Reference cell lines derived from leukaemias expressing the relevant fusion genes were used as positive controls, and were obtained from the German Collection of Microorganisms and Cell Cultures, Braunschweig, Germany (http://www.dsmz.de/). These were as follows: REH28 expressing TEL-AML1; MV4;1129 expressing MLL-AF4; and BV17330 expressing BCR-ABL. An Epstein-Barr virus transformed normal lymphoblastoid cell line (SV18), prepared from a normal donor, and not expressing the above fusion genes, was used as a negative control. All cell lines were cultured in RPMI-1640 containing 10% fetal calf serum.
Total RNA was extracted from whole blood samples and from the fusion gene positive and negative reference cell lines using RNeasy Standard and Blood Mini Kits (Qiagen Ltd, Crawley, UK).

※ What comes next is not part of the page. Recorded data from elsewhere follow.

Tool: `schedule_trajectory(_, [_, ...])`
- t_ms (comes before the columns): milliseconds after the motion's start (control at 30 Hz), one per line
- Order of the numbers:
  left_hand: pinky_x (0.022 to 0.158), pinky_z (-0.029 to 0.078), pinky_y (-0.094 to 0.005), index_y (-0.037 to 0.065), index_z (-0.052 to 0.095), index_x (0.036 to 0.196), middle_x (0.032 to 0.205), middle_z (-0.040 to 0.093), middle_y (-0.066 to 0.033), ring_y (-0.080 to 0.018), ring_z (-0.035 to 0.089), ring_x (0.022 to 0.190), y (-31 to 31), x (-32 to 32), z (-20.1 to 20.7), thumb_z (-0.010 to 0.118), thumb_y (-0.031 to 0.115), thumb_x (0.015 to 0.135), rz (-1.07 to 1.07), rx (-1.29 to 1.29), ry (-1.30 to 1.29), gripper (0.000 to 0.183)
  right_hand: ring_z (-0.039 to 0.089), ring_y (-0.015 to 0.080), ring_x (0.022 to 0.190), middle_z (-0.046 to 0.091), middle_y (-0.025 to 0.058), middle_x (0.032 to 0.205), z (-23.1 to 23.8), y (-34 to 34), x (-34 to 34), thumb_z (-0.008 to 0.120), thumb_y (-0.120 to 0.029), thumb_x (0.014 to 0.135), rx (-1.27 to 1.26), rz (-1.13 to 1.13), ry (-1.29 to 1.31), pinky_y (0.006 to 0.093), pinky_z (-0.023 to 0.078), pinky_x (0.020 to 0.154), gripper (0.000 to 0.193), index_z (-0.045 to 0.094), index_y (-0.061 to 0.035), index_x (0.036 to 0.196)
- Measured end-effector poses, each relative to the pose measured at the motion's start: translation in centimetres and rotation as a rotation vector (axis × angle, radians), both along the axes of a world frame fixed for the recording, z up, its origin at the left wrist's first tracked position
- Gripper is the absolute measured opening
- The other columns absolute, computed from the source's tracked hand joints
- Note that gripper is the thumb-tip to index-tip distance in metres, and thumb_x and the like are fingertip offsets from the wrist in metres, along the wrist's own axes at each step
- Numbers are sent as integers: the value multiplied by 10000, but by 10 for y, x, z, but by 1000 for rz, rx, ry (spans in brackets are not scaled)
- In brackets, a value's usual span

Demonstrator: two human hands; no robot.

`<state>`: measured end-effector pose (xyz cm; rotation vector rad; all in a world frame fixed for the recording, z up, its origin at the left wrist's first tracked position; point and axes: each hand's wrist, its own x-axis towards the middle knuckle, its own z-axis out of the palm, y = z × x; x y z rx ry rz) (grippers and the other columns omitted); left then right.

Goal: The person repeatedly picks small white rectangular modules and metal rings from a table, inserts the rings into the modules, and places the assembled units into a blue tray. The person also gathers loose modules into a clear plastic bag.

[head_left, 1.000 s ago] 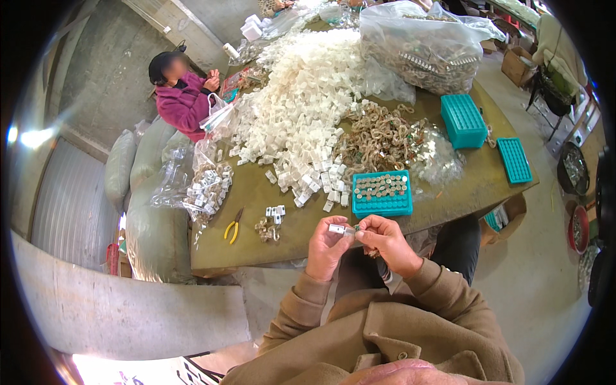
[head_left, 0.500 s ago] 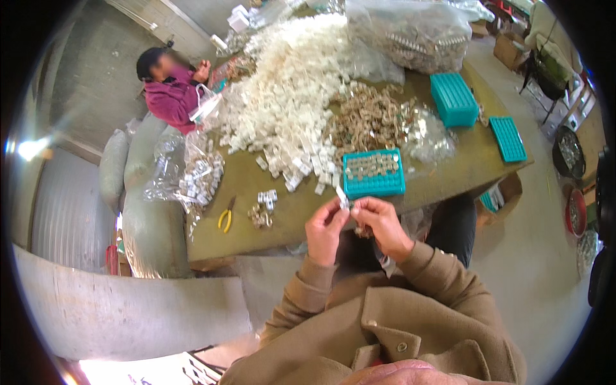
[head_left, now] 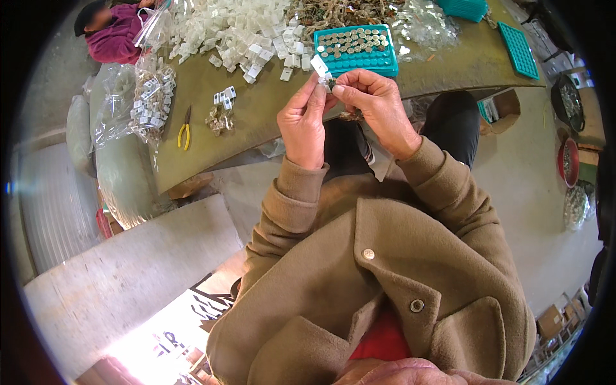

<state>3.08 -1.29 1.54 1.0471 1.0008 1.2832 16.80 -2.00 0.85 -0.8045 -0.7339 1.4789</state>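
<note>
Both of my hands come together just off the table's front edge, beside the near left corner of a teal tray. Several round, silvery pieces sit in rows in that tray. My left hand is closed, its thumb and fingers pinching a small white tag with a clear packet under it. Fingers of my right hand pinch a small dark piece right at the packet. A brown strand hangs below the right fingers; its upper part is hidden by the hand.
Yellow-handled pliers lie left on the table, near a small heap of tagged packets. A large heap of white-tagged packets covers the far side. Another teal tray lies at right. A person in a purple top sits far left.
The view has tipped downward, so the table sits higher in the picture. The white tag shows its flat face more fully. Both hands keep their pinch.
</note>
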Motion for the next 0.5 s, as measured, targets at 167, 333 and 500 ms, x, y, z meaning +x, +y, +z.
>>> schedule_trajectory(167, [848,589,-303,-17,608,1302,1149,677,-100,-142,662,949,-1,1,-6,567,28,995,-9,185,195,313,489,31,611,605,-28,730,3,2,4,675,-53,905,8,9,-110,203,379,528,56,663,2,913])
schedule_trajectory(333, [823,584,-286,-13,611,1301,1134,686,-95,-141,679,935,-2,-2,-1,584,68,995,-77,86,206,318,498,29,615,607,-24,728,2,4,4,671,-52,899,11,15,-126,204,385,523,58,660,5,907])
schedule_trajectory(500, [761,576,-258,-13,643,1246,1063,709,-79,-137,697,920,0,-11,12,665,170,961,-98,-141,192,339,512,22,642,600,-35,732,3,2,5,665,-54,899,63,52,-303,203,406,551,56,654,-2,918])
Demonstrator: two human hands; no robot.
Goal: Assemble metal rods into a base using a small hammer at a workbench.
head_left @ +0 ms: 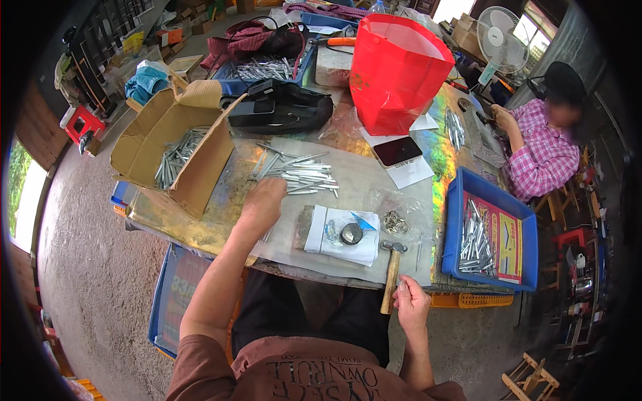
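Observation:
My left hand is at the near left edge of a loose pile of slim silver metal rods. Its back faces up and hides the fingertips, so I cannot see whether a rod is in them. Past the table's front edge, my right hand is closed, thumb against curled fingers, right beside the wooden handle of a hammer; anything pinched there is too small to make out. The hammer's head rests on the table. Left of it, a dark round disc sits on a white paper stack.
A cardboard box of rods stands at left, a blue tray of rods at right. Small metal rings lie on plastic near a phone. A red bag stands behind. A co-worker sits at the far right.

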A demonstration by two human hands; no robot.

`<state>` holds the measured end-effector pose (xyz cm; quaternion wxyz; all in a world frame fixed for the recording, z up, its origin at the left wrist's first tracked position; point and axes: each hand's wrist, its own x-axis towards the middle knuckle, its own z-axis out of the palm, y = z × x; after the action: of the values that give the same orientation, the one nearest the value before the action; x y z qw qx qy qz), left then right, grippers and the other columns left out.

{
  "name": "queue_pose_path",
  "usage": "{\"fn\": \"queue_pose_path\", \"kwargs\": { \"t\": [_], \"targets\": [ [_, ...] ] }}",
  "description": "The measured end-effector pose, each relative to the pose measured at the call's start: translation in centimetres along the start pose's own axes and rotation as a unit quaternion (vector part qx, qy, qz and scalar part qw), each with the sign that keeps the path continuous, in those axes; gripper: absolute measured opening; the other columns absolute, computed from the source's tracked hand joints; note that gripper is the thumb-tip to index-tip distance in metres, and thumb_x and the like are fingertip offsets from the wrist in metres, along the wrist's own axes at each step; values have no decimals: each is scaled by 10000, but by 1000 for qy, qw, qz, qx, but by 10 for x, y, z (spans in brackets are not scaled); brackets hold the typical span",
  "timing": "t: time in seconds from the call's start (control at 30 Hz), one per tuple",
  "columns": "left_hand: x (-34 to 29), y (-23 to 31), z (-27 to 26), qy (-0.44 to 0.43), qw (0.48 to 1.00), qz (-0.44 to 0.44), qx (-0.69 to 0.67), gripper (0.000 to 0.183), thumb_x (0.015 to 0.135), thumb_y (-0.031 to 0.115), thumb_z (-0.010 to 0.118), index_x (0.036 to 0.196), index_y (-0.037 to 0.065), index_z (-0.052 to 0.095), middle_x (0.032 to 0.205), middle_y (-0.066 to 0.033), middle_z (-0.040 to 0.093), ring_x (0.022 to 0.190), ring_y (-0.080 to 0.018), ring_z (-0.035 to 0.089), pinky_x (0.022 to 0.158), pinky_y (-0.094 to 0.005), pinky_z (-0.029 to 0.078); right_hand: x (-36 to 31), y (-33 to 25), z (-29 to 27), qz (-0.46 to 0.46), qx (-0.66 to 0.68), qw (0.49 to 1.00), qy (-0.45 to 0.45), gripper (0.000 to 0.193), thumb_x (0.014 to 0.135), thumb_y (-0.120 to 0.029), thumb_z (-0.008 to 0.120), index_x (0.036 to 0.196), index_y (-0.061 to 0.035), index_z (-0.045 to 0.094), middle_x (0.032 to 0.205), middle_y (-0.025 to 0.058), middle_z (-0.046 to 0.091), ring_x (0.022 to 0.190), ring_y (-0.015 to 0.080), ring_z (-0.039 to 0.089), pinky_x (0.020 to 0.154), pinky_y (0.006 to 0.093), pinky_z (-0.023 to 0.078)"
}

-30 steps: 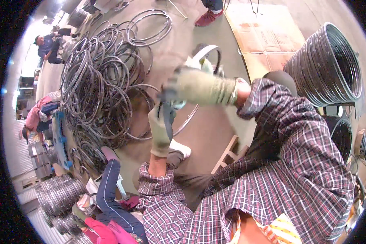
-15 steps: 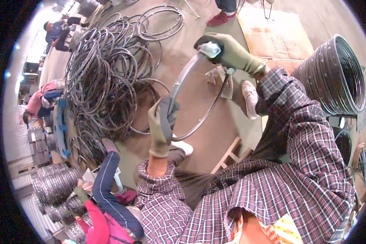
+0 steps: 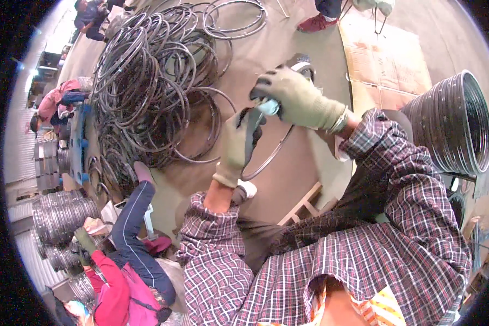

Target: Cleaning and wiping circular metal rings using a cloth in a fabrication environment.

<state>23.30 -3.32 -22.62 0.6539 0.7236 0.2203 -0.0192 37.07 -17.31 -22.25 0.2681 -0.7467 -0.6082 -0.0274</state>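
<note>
My left hand (image 3: 236, 142), in a grey-palmed knit glove, is closed around a thin metal wheel rim (image 3: 275, 154) held up in front of me. Close beside it, my gloved right hand (image 3: 299, 99) pinches a pale bluish wad of cloth (image 3: 268, 106) against the rim. The two hands nearly meet and cover part of the ring. Its far side shows beyond my right hand, and its lower curve hangs below both hands.
A large heap of loose rims (image 3: 146, 81) lies on the floor to the left. At right stands a stack of rims (image 3: 445, 122), near a flattened cardboard sheet (image 3: 386, 60). A wooden frame (image 3: 301, 205) lies by my legs. A co-worker in pink (image 3: 127, 293) sits at lower left.
My right hand has slid with the cloth along the rim, down and closer to my left hand. My left hand has risen slightly to the right. The view has shifted a little.
</note>
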Motion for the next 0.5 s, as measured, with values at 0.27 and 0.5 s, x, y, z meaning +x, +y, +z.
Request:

The RNA was eluted in 40 μl of RNase free water; 1 μl of this was diluted 1/50 and used to measure the Optical Density260/280 in order to obtain the yield, concentration, and purity of the RNA. To avoid cross contamination, all RNA extractions were carried out in a separate laboratory using dedicated pipettes and aerosol resistant tips.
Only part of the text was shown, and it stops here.